En suma, un alud de transformaciones del panorama regulador de las relaciones laborales de nuestro país que pocos podíamos atisbar al inicio de la actual legislatura. Por su lado, las organizaciones patronales poco están pudiendo hacer a la hora de influir en las actuales mayorías parlamentarias. 

Y desde el iuslaboralismo profesional, estamos asistiendo con asombro -estupor en unos casos, y admiración, en otros- a la plasmación de la innegable capacidad de acción política que han demostrado la Ministra-Vicepresidenta 2ª Díaz y su equipo, en cuya composición se hace necesario destacar la presencia y labor del Secretario de Estado de Empleo, el profesor de Derecho del Trabajo Joaquín Pérez Rey.

Su libro “El despido o la violencia del poder privado” (Trotta, Madrid, 2009), firmado al alimón con el influyente catedrático Dr. Antonio Baylos, debería ser lectura obligada para cualquier jurista que se inicie en el asesoramiento en el ámbito de las relaciones laborales de nuestro país.

Ese opúsculo tiene otro valor, oculto hasta hace algún tiempo: en buena medida, anticipaba la narrativa de parte relevante de lo que está siendo la actual obra de gobierno en materia laboral.
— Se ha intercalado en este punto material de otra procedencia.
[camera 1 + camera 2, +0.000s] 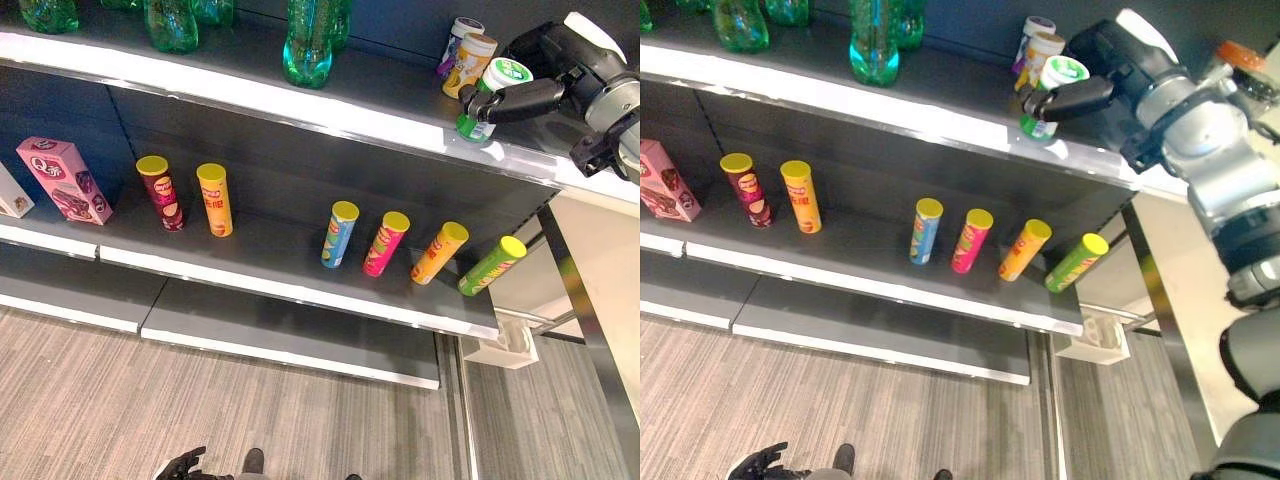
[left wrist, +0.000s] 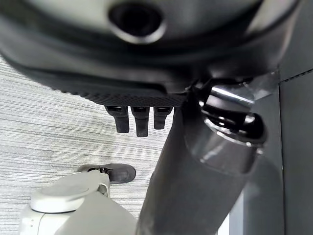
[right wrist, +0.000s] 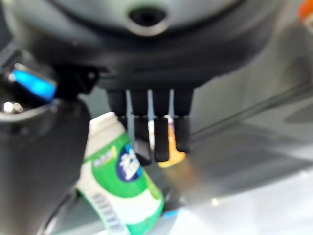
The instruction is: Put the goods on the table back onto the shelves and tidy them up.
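The right hand (image 1: 1110,75) was raised at the right end of the top shelf (image 1: 300,100), its fingers (image 3: 161,132) extended nearly straight and side by side, with the thumb apart from them. The green-and-white bottle (image 1: 493,95) stood between thumb and fingers near the shelf's front edge; a fingertip lay against its side, but the fingers were not curled round it, and whether the thumb touched it could not be told. The bottle stood upright, long axis vertical, white cap up. Just behind it stood a yellow-labelled bottle (image 1: 468,65) and a purple-labelled bottle (image 1: 456,42), also upright. Green plastic bottles (image 1: 305,45) stood farther left on the same shelf. On the middle shelf (image 1: 260,270), a red crisp tube (image 1: 161,192) and an orange crisp tube (image 1: 215,198) stood together; to their right stood a blue tube (image 1: 340,233), a pink tube (image 1: 386,242), an orange-yellow tube (image 1: 440,252) and a green tube (image 1: 492,265), with a pink box (image 1: 65,178) at the far left. The left hand (image 1: 180,466) hung low above the floor, fingers (image 2: 139,120) relaxed and holding nothing.
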Available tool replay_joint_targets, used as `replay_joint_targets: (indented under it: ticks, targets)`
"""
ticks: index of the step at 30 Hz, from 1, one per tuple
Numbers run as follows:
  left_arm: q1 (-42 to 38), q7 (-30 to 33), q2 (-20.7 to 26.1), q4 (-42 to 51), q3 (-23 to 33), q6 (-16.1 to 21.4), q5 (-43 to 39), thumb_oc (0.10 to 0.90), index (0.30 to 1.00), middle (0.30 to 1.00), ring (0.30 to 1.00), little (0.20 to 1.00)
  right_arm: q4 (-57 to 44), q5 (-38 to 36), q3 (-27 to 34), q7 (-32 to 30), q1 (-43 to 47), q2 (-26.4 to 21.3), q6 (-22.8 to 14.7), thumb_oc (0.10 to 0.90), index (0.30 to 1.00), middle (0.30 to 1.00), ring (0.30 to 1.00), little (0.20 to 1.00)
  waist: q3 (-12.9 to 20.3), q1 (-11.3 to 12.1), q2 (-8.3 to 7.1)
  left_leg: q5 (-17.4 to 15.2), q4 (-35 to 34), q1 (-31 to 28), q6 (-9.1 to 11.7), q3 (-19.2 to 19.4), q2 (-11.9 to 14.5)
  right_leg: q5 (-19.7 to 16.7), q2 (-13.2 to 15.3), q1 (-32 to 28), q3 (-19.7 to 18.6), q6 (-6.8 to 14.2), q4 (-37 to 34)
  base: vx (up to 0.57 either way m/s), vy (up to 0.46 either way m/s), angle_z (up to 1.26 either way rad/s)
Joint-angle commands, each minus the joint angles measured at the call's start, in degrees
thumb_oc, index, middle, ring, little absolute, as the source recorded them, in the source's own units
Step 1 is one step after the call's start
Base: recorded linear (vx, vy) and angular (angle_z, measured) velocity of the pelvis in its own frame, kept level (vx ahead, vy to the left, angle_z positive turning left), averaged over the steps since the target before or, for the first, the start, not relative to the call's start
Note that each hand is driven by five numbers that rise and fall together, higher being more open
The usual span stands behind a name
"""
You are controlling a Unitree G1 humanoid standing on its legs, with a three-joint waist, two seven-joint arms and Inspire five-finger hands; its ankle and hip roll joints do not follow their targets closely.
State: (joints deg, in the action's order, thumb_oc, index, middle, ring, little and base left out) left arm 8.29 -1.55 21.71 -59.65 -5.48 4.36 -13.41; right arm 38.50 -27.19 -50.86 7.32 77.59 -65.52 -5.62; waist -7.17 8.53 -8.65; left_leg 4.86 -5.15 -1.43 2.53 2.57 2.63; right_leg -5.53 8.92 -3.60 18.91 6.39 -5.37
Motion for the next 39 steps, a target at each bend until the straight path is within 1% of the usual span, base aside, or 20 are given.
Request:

Otro agente clave en esta “revolución doméstica” es la directora general de Trabajo, la inspectora de trabajo y también profesora Verónica Martínez Barbero, principal impulsora de la reforma de la contratación, e inspiradora de los actuales programas de actuación de la Inspección de Trabajo y Seguridad Social; organismo independiente -no lo olvidemos- adscrito a ese mismo Ministerio.

No les falta razón cuando predica la Ministra que, en poco tiempo, han conseguido más para los derechos de las personas trabajadoras que otros en los cuarenta años previos de democracia.

Solo el transcurso del tiempo dirá si el paso de Yolanda Díaz por el Ministerio dejará tan indeleble huella en la legislación laboral como las de Eduardo Dato o José Antonio Girón.

Esa innegable labor reformadora -que no solo niega, sino que afirma, sin rubor, su marcado carácter ideológico (en una escenificación dialéctica a la que es fácil intuirle el ánimo de obtención de un próximo rédito electoral)-, tiene su lado oscuro en una pulsión hiperreguladora y sancionadora que no ha hecho sino multiplicar las exigencias para las empresas e innegables incrementos de costes, directos e indirectos, que nos colocan en umbrales de peligrosa puesta en discusión del principio empresarial de obtención de beneficios.

La tentación de convertir a los empresarios en los “malos de la película” sería un error que podría traer consecuencias fatales para nuestro sistema productivo.

Ahora más que nunca, los consensos amplios que tan buenos frutos dieron en el pasado son imprescindibles.

Por formación, por práctica y como aspiración, los abogados laboralistas sabemos hacer eso bien.